Urías, outside of an absence due to a hamstring injury, is here logging regular starts. But he can't seem to find his 2021 and 2022 self. Across 14 starts this year, the left-hander has a 5.02 ERA. He's become even more susceptible to the long ball. He's allowing the most hits per nine innings of his career.

This is a guy who led the NL in wins back in 2021 and ERA the following year in 2022. But he's never had this bad of a showing in his career and it's coming at the worst time for him.

Urías is set to hit free agency after 2023. This past offseason, many fans were wondering why the Dodgers hadn't already extended him. He was entering his age-26 season and coming off the two best campaigns of his career. Shouldn't this be a layup?

Not when Scott Boras is your agent, as many baseball fans know. Dodgers president of baseball operations Andrew Friedman was asked about extension negotiations with Urías and he told the media those questions would be best suited for Boras, indicating a lack of interest in the agent's behalf since he almost always has his clients test free agency.

But what about now? We know Urías' market will certainly be active come November, but if he can't find a semblance of consistency by the end of the season, might the Dodgers be in a better position to retain him at their desired price point?

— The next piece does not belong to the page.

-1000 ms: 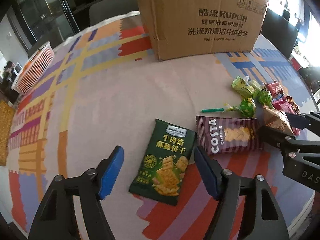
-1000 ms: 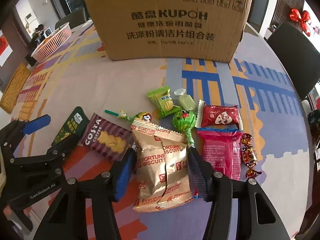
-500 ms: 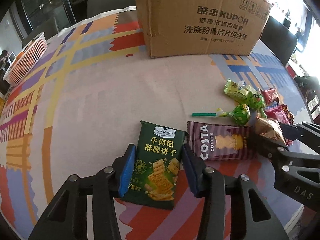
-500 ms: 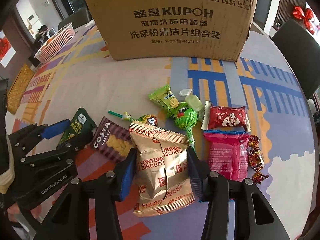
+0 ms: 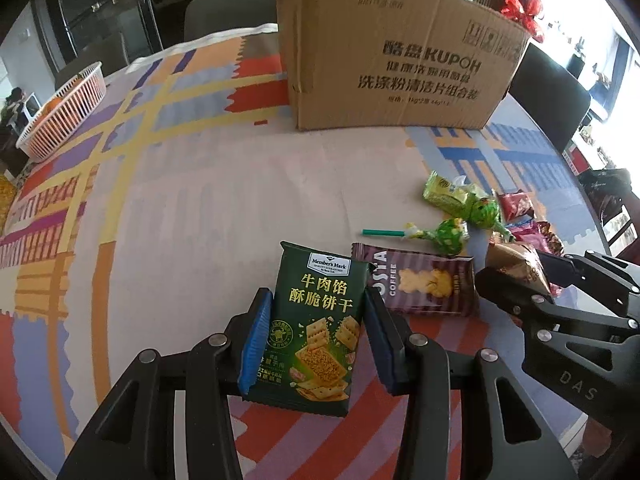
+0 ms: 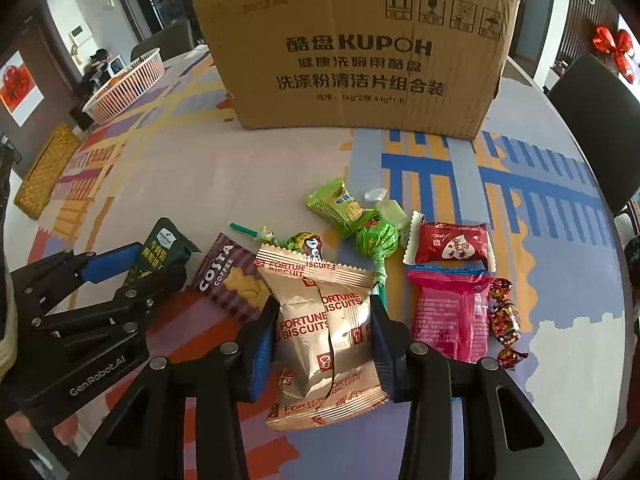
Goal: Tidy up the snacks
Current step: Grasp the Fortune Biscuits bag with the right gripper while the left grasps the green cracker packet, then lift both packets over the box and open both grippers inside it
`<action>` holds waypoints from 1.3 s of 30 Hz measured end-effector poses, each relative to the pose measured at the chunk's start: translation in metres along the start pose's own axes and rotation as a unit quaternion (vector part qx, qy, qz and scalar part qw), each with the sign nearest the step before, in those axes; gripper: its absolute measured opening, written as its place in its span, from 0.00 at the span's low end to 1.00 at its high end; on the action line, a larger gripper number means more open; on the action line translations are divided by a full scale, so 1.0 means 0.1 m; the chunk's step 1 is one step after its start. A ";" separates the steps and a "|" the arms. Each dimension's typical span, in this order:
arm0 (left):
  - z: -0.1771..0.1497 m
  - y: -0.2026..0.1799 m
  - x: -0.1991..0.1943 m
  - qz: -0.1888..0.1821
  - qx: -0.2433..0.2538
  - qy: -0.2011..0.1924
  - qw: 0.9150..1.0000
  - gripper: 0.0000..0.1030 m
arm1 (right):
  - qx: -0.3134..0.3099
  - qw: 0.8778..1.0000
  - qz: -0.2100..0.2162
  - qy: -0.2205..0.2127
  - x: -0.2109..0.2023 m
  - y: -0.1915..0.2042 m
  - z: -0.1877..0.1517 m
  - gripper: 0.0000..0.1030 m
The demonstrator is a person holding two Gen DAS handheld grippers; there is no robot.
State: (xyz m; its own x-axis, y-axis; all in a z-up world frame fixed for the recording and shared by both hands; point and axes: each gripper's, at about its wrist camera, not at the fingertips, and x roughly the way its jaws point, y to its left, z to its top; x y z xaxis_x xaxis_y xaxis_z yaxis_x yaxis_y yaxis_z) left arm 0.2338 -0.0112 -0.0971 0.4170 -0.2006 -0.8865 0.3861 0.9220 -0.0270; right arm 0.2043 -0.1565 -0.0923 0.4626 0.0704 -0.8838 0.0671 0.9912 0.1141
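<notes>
Though gripped, cracker pack (image 5: pixel 316 332) between tool (image 5: pixel 318 338) pads.

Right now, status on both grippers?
Left gripper shut on green pack. Right gripper shut on gold pack. Box ahead, path open.

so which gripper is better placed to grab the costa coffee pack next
Neither is free: the left gripper is shut on the green cracker pack, the right gripper on the fortune biscuits bag. The costa pack lies between them.

Behind the Costa packet (image 6: pixel 230 280), a cardboard box (image 6: pixel 360 64) on the counter (image 6: pixel 248 168). Left of it, cracker packet (image 5: pixel 316 332); right, Fortune Biscuits bag (image 6: pixel 326 340).
</notes>
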 end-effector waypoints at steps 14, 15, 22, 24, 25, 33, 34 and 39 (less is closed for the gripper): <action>0.13 -0.22 -0.56 0.010 0.004 -0.066 0.998 0.44 | -0.015 0.998 0.000 -0.064 -0.52 -0.08 0.04 0.41; 0.15 -0.24 -0.61 0.009 0.005 -0.072 0.997 0.44 | -0.015 0.997 0.000 -0.071 -0.57 -0.09 0.05 0.41; 0.35 -0.34 -0.84 0.014 0.009 -0.102 0.995 0.44 | -0.016 0.995 0.000 -0.102 -0.84 -0.18 0.19 0.41; 0.43 -0.36 -0.89 0.015 0.009 -0.109 0.994 0.44 | -0.016 0.994 -0.002 -0.109 -0.89 -0.20 0.25 0.41; 0.47 -0.37 -0.91 0.015 0.009 -0.113 0.993 0.44 | -0.016 0.994 -0.003 -0.112 -0.91 -0.22 0.28 0.41; 0.84 -0.45 -1.01 0.015 0.013 -0.138 0.990 0.44 | -0.007 0.991 -0.003 -0.131 -1.02 -0.36 0.56 0.41; 0.89 -0.46 -1.01 0.015 0.013 -0.141 0.990 0.44 | -0.005 0.991 -0.004 -0.133 -1.03 -0.38 0.60 0.41; 1.11 -0.46 -1.00 0.013 0.015 -0.146 0.989 0.44 | 0.000 0.989 -0.009 -0.147 -1.08 -0.45 0.82 0.41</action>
State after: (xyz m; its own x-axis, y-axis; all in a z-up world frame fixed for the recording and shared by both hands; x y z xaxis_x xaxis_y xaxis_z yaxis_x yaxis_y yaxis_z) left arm 0.2656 -0.0707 0.0445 0.6458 -0.2676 -0.7151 0.3940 0.9191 0.0119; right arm 0.2243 -0.2181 0.0352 0.6980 0.0164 -0.7159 0.0778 0.9921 0.0986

The problem with Urías this year has been his blowup outings. They've happened far too frequently, with the latest coming in the form of a shellacking against the Orioles during which he allowed eight earned runs on eight hits and two walks in just five innings. He's given up five or more runs in five of his 14 starts this year. He's allowed 15 home runs after surrendering just 42 over his previous 63 starts.

His FIP is right in line with his ERA. His advanced metrics are half really good and half really bad. It turns out his four-seamer and changeup are getting obliterated this year, so one can assume his command has been the main culprit.

Despite all this, knowing how the free agency market goes, the price for pitching hardly ever wavers. The younger the pitcher with a decorated resume, the more suitors and the more money. Urías should be fine, but how much more are other teams willing to bid over the Dodgers?

Additionally, teams might view 2023 as a potential inflection point in regard to Urías' future as an "ace." It was really the first time he was expected to shoulder the load in the rotation. Last season, the Dodgers had Tyler Anderson, Tony Gonsolin and Clayton Kershaw all performing at a high level. This year, it's only been Kershaw, who, still a legend, is viewed as a secondary luxury rather than a steadfast No. 1.

Might other teams now be unwilling to pay him like an ace after this year with a couple of poor postseason outings under his belt from 2022 and 2021? Probably, but it's worth thinking about who might now be focusing their efforts elsewhere, which could help the Dodgers keep him in town.